## Sunday, 28 August 2011

### Finding stuck or hot pixels in Nikon D80 images

In a previous article I presented a tiny Python program that used the Python Image Library (PIL) to correct a so called stuck or hot pixel in an image taken by a digital SLR. In this article we go one step further and see if we can use some simple statistics to identify those pixels automatically.

## Finding pixels with the least variance

The idea is to identify those pixels in a bunch of pictures that don't change much from picture to picture, even if the subject and lighting conditions do change. There are of course many ways to define change but the one we explore here is the called the variance. Basically we compute for each pixel in a set of pictures its average and then sum (again for each pixel) the differences with its average in each picture. The pixels (or subpixels) that have the smallest sums are likely candidates for being hot or stuck.

## Using PIL and Numpy for efficient number crunching

Obviously calculating the variance for each subpixel in a few hundred pictures will entail some serious number crunching if these pictures are from a megapixel camera. We therefore better use a serious number crunching library, like Numpy. Because we use Python 3, I recommend fetching the PIL and Numpy packages from Christoph Gohlke's page if you use Windows.

The code is shown below. The program will open all images given as arguments one by one using PIL's `Image.open()` function (line 9). PIL images can be directly converted by Numpy by the `array()` function. Because we might run out of memory we do not keep all images in memory together but process them one by one and calculate the variance using the so called on-line algorithm.

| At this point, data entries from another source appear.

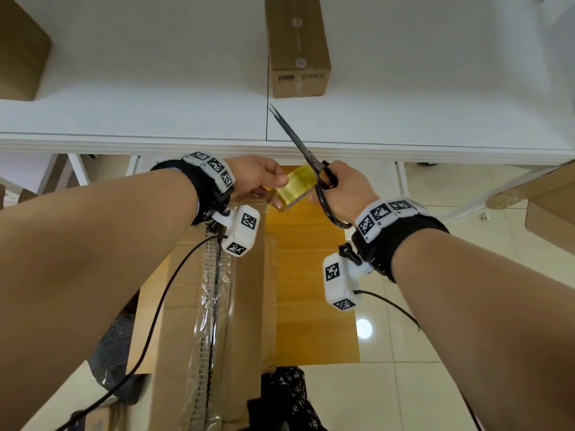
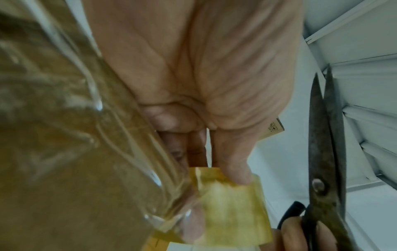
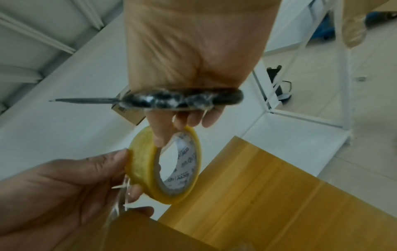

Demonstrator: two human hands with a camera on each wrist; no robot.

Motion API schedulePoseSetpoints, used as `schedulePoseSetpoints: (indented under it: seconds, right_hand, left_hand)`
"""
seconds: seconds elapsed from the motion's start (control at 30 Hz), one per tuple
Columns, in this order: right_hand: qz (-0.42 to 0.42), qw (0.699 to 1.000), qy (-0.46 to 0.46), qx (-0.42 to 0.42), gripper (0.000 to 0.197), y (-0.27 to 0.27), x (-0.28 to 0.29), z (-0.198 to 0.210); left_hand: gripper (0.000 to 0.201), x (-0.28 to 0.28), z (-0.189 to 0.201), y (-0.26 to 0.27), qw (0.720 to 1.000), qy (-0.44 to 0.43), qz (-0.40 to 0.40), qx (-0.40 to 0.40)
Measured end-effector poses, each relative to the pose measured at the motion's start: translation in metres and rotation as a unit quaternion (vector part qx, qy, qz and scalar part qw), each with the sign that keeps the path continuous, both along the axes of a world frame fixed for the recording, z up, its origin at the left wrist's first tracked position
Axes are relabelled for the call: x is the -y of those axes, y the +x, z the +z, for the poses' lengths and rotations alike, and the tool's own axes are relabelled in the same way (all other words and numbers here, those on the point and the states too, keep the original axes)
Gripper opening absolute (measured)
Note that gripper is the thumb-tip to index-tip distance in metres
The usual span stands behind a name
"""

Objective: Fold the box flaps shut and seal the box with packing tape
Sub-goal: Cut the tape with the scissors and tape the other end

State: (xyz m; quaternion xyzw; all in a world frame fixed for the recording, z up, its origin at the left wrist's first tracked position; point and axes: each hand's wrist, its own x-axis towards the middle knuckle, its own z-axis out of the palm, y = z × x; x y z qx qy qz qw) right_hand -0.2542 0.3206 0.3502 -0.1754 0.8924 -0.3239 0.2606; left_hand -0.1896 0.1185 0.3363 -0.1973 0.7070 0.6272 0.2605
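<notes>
A long cardboard box [image 1: 183, 321] stands on the floor below my arms, flaps down, with a wrinkled clear tape strip [image 1: 214, 306] along its seam. Above its far end I hold a yellow tape roll [image 1: 298, 185] between both hands. My left hand [image 1: 277, 185] pinches the roll [image 3: 139, 163], thumb on its outer face, and the loose clear tape [image 2: 86, 135] runs past its fingers. My right hand [image 1: 329, 188] grips the black handles of the scissors [image 1: 298, 144], whose blades are together and point up and away. One right finger [image 3: 160, 134] is hooked through the roll's core.
A white table [image 1: 155, 119] lies ahead with a small sealed carton [image 1: 297, 48] on it and another box [image 1: 18, 48] at far left. An orange-brown sheet [image 1: 311, 290] lies on the tiled floor right of the box. More cardboard [image 1: 550, 213] sits at right, dark bubble wrap [image 1: 115, 346] at left.
</notes>
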Motion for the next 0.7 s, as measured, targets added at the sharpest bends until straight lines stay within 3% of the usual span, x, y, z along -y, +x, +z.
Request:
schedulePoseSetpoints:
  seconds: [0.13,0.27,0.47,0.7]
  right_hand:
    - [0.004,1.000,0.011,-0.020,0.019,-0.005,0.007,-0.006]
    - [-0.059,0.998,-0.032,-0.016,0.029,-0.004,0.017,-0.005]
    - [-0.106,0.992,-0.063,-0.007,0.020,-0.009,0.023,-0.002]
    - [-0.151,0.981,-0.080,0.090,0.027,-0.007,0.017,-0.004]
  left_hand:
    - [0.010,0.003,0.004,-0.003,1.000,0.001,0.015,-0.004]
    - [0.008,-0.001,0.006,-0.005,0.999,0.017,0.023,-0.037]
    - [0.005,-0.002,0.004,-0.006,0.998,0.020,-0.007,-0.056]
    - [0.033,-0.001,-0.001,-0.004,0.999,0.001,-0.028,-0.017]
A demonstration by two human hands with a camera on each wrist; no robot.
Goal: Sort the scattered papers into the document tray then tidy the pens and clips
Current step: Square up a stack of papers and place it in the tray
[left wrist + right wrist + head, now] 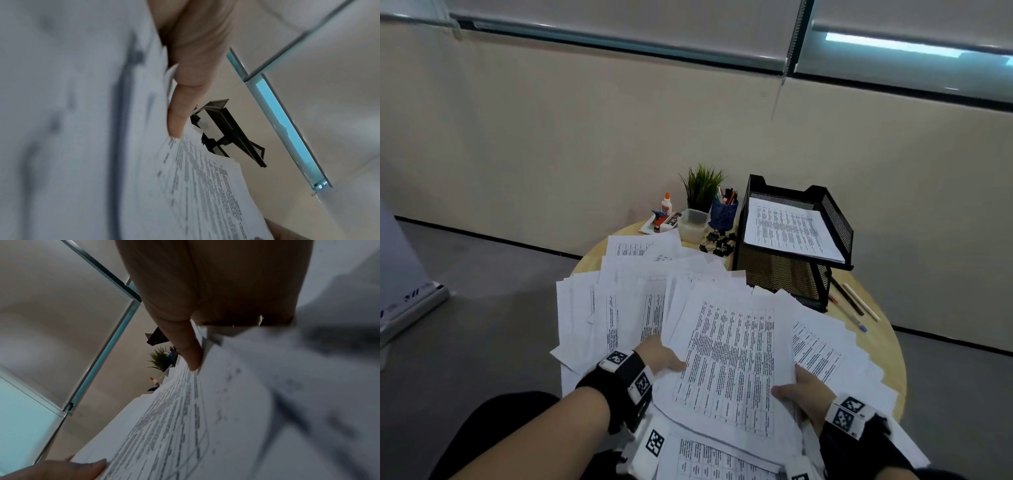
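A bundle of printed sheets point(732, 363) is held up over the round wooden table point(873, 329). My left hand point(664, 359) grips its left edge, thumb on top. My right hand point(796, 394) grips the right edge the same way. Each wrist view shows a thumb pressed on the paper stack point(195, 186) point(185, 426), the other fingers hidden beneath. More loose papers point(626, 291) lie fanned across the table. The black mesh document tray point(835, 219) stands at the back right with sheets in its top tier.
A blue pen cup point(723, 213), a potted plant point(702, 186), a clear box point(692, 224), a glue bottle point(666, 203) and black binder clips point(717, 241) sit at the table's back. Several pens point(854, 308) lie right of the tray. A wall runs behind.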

The names of the variables used are the same as in the Wikipedia article but instead of scalars we use arrays. (Note, we do not actually calculate the variance but just the sum of squares of differences from the mean because we interested in the pixel with smallest variance whatever that may be and not in the value of the variance at such.) In the final lines (line 27) we print out the results, retrieving the index of the lowest variance with Numpy's `argmin()` function.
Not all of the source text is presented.